= Illustrious Highness =

Style of address

Illustration of an Erlauchtkrone

His/Her Illustrious Highness (abbreviation: H.Ill.H.) is the usual English-language translation of the German word Erlaucht, a style historically attributed to certain members of the European nobility. It is not a literal translation, as the German word for "Highness" is Hoheit, a higher style that appertained to sovereign dukes and some other royalty.
== Ancient ==
"Illustrious Highness" is used to translate the Middle High German word Erlaucht (erleuchtet) eventually borne by Imperial counts, similar to the later Durchlaucht ("Serene Highness") which was reserved for the Reichsfürsten (Princes of the Holy Roman Empire).

== Modern ==
From the early modern period, the style Erlaucht has been used by the members of those comital families (Reichsgrafen) who, like the Reichsfürsten, held the status of Imperial immediacy.
They retained it even after the German Mediatisation of 1802/03, confirmed by the Bundesversammlung of the German Confederation in 1828.

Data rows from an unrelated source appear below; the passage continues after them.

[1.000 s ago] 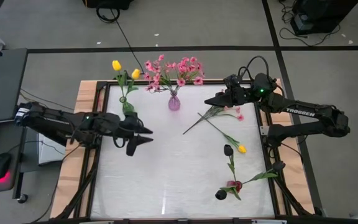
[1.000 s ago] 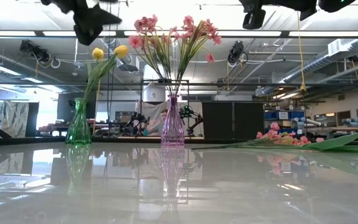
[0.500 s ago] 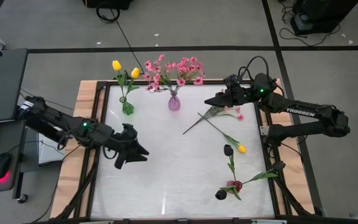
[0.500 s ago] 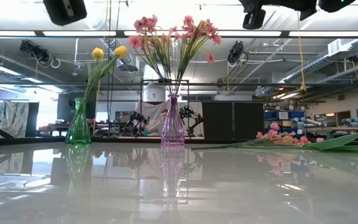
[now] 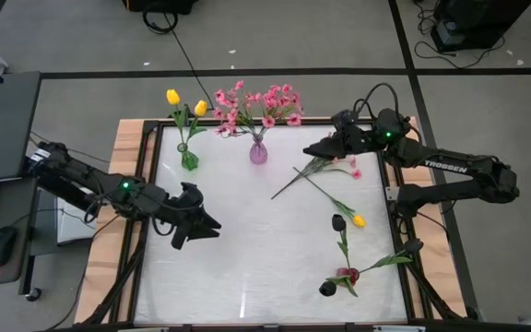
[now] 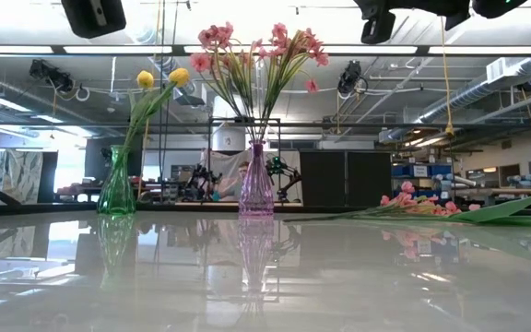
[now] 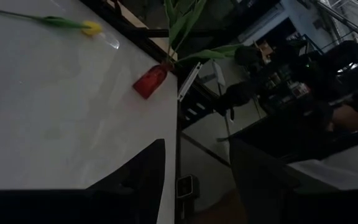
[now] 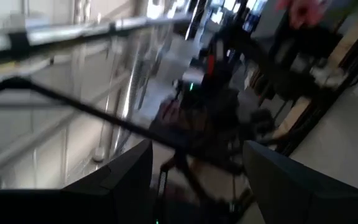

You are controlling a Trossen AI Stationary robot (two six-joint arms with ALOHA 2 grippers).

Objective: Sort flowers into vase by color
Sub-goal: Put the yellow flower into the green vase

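two yellow tulips [image 5: 185,101] stand in the green glass vase [image 5: 190,160] at 11 o'clock; pink sprays [image 5: 256,104] fill the purple glass vase [image 5: 258,151]. loose flowers [image 5: 339,221] remain at 3 o'clock. left gripper [image 5: 208,226] and right gripper [image 5: 313,148]: parted, empty.

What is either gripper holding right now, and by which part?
Nothing. The left gripper is open over bare table, and the right gripper is open above the pink flowers lying there, not gripping them.

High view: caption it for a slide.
Both open grippers, left and right, hover while loose flowers await sorting into vases.
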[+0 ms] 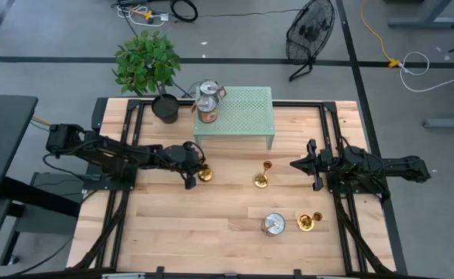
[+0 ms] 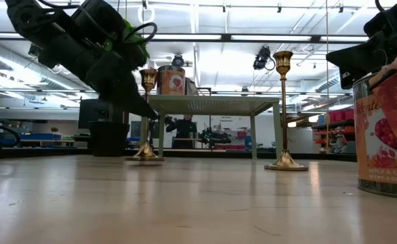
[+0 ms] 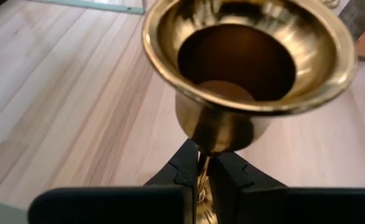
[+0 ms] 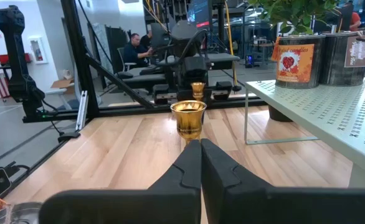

The style was also adopted by the cadet members of some princely families like Colloredo-Mansfeld, Fugger, Khevenhüller, Dietrichstein, Sayn-Wittgenstein, Schönburg, Solms, Starhemberg, Stolberg, Waldburg or Waldeck-Pyrmont. Mediate comital families were entitled to the lower style, Hochgeboren.

Erlaucht is sometimes used to translate the Russian word Siyatelstvo (Сиятельство), a style used by members of some Russian princely families (also sometimes translated as Serene Highness). In Imperial Russia, the Russian princely counts hold the style of Illustriousness, often translated as "Illustrious Highness".